- IATA: none; ICAO: none; FAA LID: 75G;

Summary
- Owner/Operator: AUGUST M ROSSETTIE
- Location: Manchester, MI
- Time zone: UTC−05:00 (-5)
- • Summer (DST): UTC−04:00 (-4)
- Elevation AMSL: 1,005 ft / 306 m
- Coordinates: 42°11′42″N 084°01′51″W﻿ / ﻿42.19500°N 84.03083°W
- Interactive map of Rossettie Airport

Runways
| Direction | Length |  | Surface |
| ft | m |
| 18/36 | 2,480 | 756 | Turf |

Statistics (2021)
- Aircraft Movements: 504

= Rossettie Airport =

Public use airport in Michigan, US

Rossettie Airport (FAA LID: 75G) is a privately owned, public use airport located 3 miles north of Manchester, Michigan. The airport sits on 13 acres and is at an elevation of 1005 feet.

The airport is home to the University of Michigan Gliding and Soaring Club.

== Facilities and aircraft ==
The airport has one runway, designated as 18/36, that is turf. It measures 2480 x 100 ft (756 x 30 m). For the 12-month period ending December 31, 2021, the airport had 504 aircraft operations, an average of 42 per month. It consisted entirely of general aviation. For the same time period, 13 aircraft are based at the airport: 7 single-engine airplanes and 6 ultralights.

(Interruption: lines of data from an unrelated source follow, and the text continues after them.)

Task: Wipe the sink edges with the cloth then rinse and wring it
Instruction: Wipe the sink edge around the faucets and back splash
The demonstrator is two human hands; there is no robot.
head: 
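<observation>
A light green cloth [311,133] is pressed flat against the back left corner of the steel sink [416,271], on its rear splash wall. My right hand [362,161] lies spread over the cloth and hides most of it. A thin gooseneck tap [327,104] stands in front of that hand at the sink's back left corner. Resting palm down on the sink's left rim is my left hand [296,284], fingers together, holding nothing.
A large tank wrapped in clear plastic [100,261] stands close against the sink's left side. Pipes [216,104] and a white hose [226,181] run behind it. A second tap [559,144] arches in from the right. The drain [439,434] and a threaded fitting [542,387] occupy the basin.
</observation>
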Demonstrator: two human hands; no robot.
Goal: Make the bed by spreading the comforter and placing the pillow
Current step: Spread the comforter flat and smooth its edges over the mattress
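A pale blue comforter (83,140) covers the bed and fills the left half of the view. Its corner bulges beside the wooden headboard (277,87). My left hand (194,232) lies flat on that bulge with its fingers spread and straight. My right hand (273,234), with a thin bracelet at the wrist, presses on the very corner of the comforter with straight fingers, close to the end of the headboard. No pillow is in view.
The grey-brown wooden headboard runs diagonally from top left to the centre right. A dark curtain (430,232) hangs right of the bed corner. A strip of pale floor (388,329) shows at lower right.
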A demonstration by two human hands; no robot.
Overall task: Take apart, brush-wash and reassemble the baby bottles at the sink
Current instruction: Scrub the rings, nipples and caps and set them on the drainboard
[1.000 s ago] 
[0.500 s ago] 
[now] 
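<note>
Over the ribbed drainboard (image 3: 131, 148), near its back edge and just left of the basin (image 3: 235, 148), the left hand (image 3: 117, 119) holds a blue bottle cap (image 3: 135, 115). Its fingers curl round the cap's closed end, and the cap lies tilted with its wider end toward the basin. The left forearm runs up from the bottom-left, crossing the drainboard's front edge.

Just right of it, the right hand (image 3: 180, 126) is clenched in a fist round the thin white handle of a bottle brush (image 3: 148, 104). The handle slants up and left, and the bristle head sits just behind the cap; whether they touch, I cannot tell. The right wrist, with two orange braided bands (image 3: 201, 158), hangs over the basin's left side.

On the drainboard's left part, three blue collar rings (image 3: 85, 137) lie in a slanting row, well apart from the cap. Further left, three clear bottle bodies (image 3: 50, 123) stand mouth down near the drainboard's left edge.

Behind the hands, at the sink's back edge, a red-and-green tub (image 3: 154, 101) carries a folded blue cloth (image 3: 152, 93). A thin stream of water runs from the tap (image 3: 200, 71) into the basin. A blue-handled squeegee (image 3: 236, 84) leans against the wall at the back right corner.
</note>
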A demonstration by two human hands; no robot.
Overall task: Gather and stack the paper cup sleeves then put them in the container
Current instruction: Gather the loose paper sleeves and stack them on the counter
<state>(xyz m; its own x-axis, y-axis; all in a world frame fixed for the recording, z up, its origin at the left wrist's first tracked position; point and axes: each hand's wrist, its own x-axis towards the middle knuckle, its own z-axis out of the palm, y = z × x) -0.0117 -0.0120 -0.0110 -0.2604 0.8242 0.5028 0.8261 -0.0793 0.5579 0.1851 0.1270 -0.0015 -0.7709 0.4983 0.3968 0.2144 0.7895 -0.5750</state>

The airport does not have a fixed-base operator, but fuel is available for aircraft.

== Accidents and incidents ==

- On July 1, 2000, a Schleicher K 8B operated by the University of Michigan Gliding and Soaring Club crashed while landing at Rossettie Airport. While on final approach the glider experienced higher than expected sink and the glider impacted a fence-post short of the runway. The probable cause of the accident was found to be the downdraft experienced during final approach and altitude/clearance from the fence post not being maintained by the pilot.
- On August 1, 2008, a Prendergast RV-7A's landing gear bended during landing at Rossettie Airport. The pilot reported that during landing he let the "nose come down and used brakes which caused the low clearance gear leg to dig in and begin bending." The airplane's propeller and wing subsequently contacted the "undulating" grass strip. The pilot reported no mechanical malfunctions with the airplane during the accident flight. The probable cause was found to be the pilot's inadequate flare during landing.
- On May 26, 2019, a powered parachute crashed near the airport. The pilot aboard received injuries.